» ABOUT THIS TASK:
Leave the pictures behind and repeat all the entries exactly.
◇ ◇ ◇ ◇ ◇
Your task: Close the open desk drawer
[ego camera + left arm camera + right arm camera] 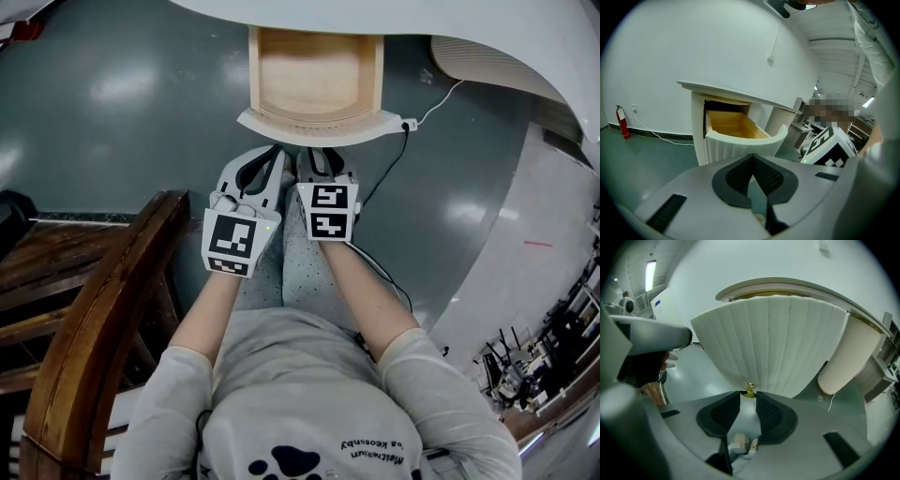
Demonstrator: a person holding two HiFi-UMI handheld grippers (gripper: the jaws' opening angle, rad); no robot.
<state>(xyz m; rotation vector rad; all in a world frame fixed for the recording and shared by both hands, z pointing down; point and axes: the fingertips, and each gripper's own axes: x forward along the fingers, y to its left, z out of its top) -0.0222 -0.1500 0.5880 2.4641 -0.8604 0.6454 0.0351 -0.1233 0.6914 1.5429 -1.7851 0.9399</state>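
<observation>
Here the drawer [317,125] stood pulled out from under the white desk [740,92], its wooden inside showing. The right gripper [748,399] held its fingers released, with the small brass knob [749,390] of the ribbed front just at their tips; the left gripper [753,160] kept its fingers clenched together on nothing
</observation>
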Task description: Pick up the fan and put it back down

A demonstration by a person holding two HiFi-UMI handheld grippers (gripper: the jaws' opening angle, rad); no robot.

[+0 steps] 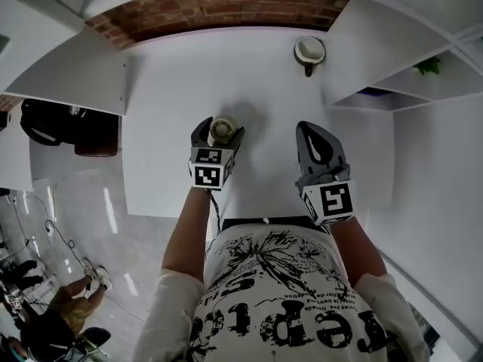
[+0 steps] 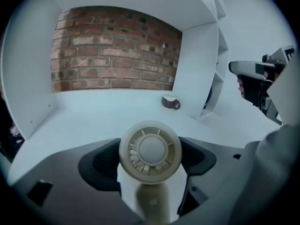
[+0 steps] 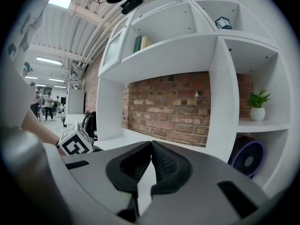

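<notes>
Fan [image 2: 150, 153] clamped in left gripper [image 1: 217, 132], jaws on both sides of its round head (mug [image 1: 309, 51] sits well beyond it on the table [image 1: 173, 89]). Right gripper [image 1: 318, 148] jaws pressed together, nothing between.

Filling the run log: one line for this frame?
left claw: shut on fan | right claw: shut, empty | cup: back of table

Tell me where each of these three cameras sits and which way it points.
Head view: on the person's head, steeply down at table, fan, mug; arms, left claw, right claw show.
Left gripper view: on the left claw, along its jaws shut on the fan, towards the brick wall; right claw at right.
Right gripper view: on the right claw, over shut, empty jaws towards shelves; left claw's marker cube shows.
Shared: both gripper views face the brick wall.
</notes>
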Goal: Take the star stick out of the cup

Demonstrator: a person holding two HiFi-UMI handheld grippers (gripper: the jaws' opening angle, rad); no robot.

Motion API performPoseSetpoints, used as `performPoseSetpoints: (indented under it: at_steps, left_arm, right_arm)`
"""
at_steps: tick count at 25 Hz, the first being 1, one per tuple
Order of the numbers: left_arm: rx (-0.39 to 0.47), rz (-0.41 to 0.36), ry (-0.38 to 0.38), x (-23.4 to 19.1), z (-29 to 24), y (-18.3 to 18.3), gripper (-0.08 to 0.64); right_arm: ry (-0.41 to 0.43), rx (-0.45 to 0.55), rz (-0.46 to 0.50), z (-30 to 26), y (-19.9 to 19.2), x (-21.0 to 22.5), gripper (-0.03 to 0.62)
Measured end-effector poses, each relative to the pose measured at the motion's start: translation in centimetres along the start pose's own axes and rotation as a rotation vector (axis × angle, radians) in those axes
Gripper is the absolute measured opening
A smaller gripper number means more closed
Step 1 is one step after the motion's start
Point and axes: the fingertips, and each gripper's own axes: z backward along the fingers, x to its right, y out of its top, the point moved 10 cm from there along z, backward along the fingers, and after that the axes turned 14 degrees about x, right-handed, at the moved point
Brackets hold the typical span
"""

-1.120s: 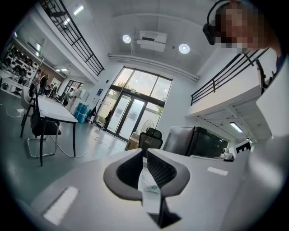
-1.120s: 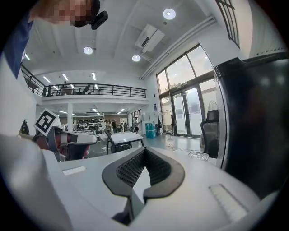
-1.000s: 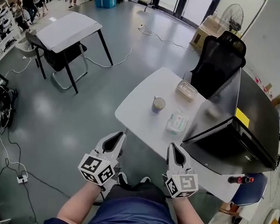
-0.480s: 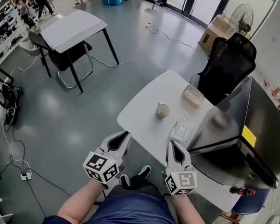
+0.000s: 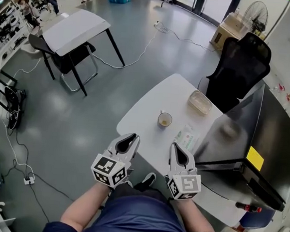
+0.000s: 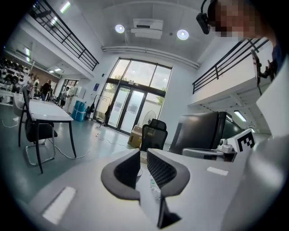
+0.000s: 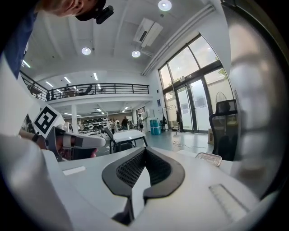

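Observation:
A small cup (image 5: 164, 120) stands near the middle of the white table (image 5: 145, 110) in the head view. What is in it is too small to make out, and I cannot pick out the star stick. My left gripper (image 5: 129, 139) hovers at the table's near edge, short of the cup and to its left. Its jaws are drawn together to a thin slit with nothing between them (image 6: 141, 151). My right gripper (image 5: 175, 147) is level with it, right of the cup, jaws touching and empty (image 7: 145, 149).
A clear lidded container (image 5: 200, 102) and a pack of wipes (image 5: 185, 136) lie on the table beyond and right of the cup. A large black case (image 5: 248, 141) covers the table's right side. A black office chair (image 5: 238, 70) stands behind. Another table (image 5: 77, 30) is far left.
The table and cup sit closer to both grippers than a second ago. The two grippers have drawn a little nearer to each other. Neither has changed its jaws.

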Motion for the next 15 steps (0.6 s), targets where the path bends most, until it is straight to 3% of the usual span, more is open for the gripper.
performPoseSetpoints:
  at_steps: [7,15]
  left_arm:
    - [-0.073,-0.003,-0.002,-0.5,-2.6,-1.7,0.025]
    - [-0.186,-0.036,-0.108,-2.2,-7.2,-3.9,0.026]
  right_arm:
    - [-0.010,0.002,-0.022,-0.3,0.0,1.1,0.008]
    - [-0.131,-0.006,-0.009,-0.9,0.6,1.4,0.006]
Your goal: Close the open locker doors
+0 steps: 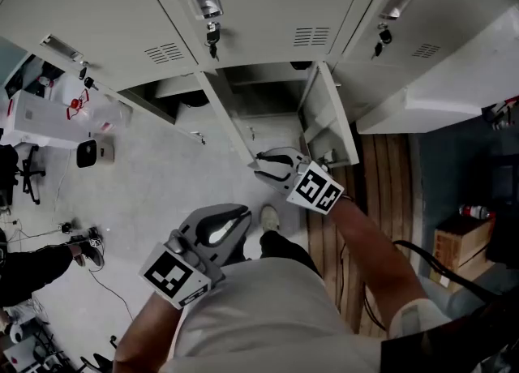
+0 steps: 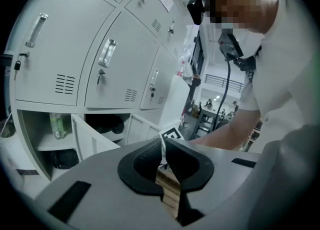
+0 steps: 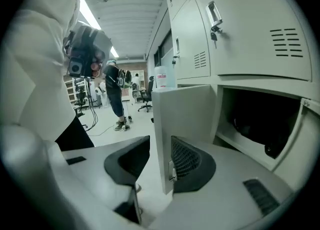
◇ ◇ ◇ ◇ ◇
» TASK RESPONSE:
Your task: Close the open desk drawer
[ego camera + left arm camera + right arm camera] 
Demonstrator: a person holding two HiFi-UMI handheld grippers (gripper: the jaws' opening angle, rad); no robot.
<state>(xyz m; rotation vector rad; all in a world frame fixed for the recording and shared by both hands, z pointing down; point and axes: the fingertips, and each gripper's own axes: x forward along the fingers, y to its left, z out of its top) -0.0222 -0.1500 0.5880 2.4641 -0.8604 0.6454 0.0351 -0.1233 0.6914 1.5429 -1.7851 0.9399</state>
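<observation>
Here the drawer [317,125] stood pulled out from under the white desk [740,92], its wooden inside showing. The right gripper [748,399] held its fingers released, with the small brass knob [749,390] of the ribbed front just at their tips; the left gripper [753,160] kept its fingers clenched together on nothing
</observation>
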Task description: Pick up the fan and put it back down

A demonstration by a person holding two HiFi-UMI handheld grippers (gripper: the jaws' opening angle, rad); no robot.

[+0 steps] 
[+0 steps] 
[+0 steps] 

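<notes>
Fan [image 2: 150, 153] clamped in left gripper [image 1: 217, 132], jaws on both sides of its round head (mug [image 1: 309, 51] sits well beyond it on the table [image 1: 173, 89]). Right gripper [image 1: 318, 148] jaws pressed together, nothing between.

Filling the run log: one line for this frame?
left claw: shut on fan | right claw: shut, empty | cup: back of table

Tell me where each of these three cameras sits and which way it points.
Head view: on the person's head, steeply down at table, fan, mug; arms, left claw, right claw show.
Left gripper view: on the left claw, along its jaws shut on the fan, towards the brick wall; right claw at right.
Right gripper view: on the right claw, over shut, empty jaws towards shelves; left claw's marker cube shows.
Shared: both gripper views face the brick wall.
</notes>
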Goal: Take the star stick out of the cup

Demonstrator: a person holding two HiFi-UMI handheld grippers (gripper: the jaws' opening angle, rad); no robot.

Motion API performPoseSetpoints, used as `performPoseSetpoints: (indented under it: at_steps, left_arm, right_arm)`
"""
at_steps: tick count at 25 Hz, the first being 1, one per tuple
Order of the numbers: left_arm: rx (-0.39 to 0.47), rz (-0.41 to 0.36), ry (-0.38 to 0.38), x (-23.4 to 19.1), z (-29 to 24), y (-18.3 to 18.3), gripper (-0.08 to 0.64); right_arm: ry (-0.41 to 0.43), rx (-0.45 to 0.55), rz (-0.46 to 0.50), z (-30 to 26), y (-19.9 to 19.2), x (-21.0 to 22.5), gripper (-0.03 to 0.62)
Measured end-effector poses, each relative to the pose measured at the motion's start: translation in centimetres along the start pose's own axes and rotation as a rotation vector (axis × angle, radians) in those axes
Gripper is the absolute measured opening
A smaller gripper number means more closed
Step 1 is one step after the motion's start
Point and axes: the fingertips, and each gripper's own axes: z backward along the fingers, x to its right, y out of its top, the point moved 10 cm from there along z, backward along the fingers, and after that the axes turned 14 degrees about x, right-handed, at the moved point
Brackets hold the typical span
"""

-1.120s: 
-1.120s: 
-1.000s: 
-0.480s: 
+0.000s: 
+0.000s: 
+0.000s: 

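Observation:
A small cup (image 5: 164, 120) stands near the middle of the white table (image 5: 145, 110) in the head view. What is in it is too small to make out, and I cannot pick out the star stick. My left gripper (image 5: 129, 139) hovers at the table's near edge, short of the cup and to its left. Its jaws are drawn together to a thin slit with nothing between them (image 6: 141, 151). My right gripper (image 5: 175, 147) is level with it, right of the cup, jaws touching and empty (image 7: 145, 149).
A clear lidded container (image 5: 200, 102) and a pack of wipes (image 5: 185, 136) lie on the table beyond and right of the cup. A large black case (image 5: 248, 141) covers the table's right side. A black office chair (image 5: 238, 70) stands behind. Another table (image 5: 77, 30) is far left.
The table and cup sit closer to both grippers than a second ago. The two grippers have drawn a little nearer to each other. Neither has changed its jaws.
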
Motion for the next 15 steps (0.6 s), targets where the path bends most, until it is straight to 3% of the usual span, more is open for the gripper.
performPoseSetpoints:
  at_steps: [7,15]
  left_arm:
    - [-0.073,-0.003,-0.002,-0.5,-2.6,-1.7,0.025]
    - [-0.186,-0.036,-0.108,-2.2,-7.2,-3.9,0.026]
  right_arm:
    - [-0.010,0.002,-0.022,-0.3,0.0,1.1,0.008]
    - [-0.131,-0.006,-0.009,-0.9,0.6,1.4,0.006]
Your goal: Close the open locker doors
+0 steps: 
+0 steps: 
+0 steps: 

Nothing else goes with this output.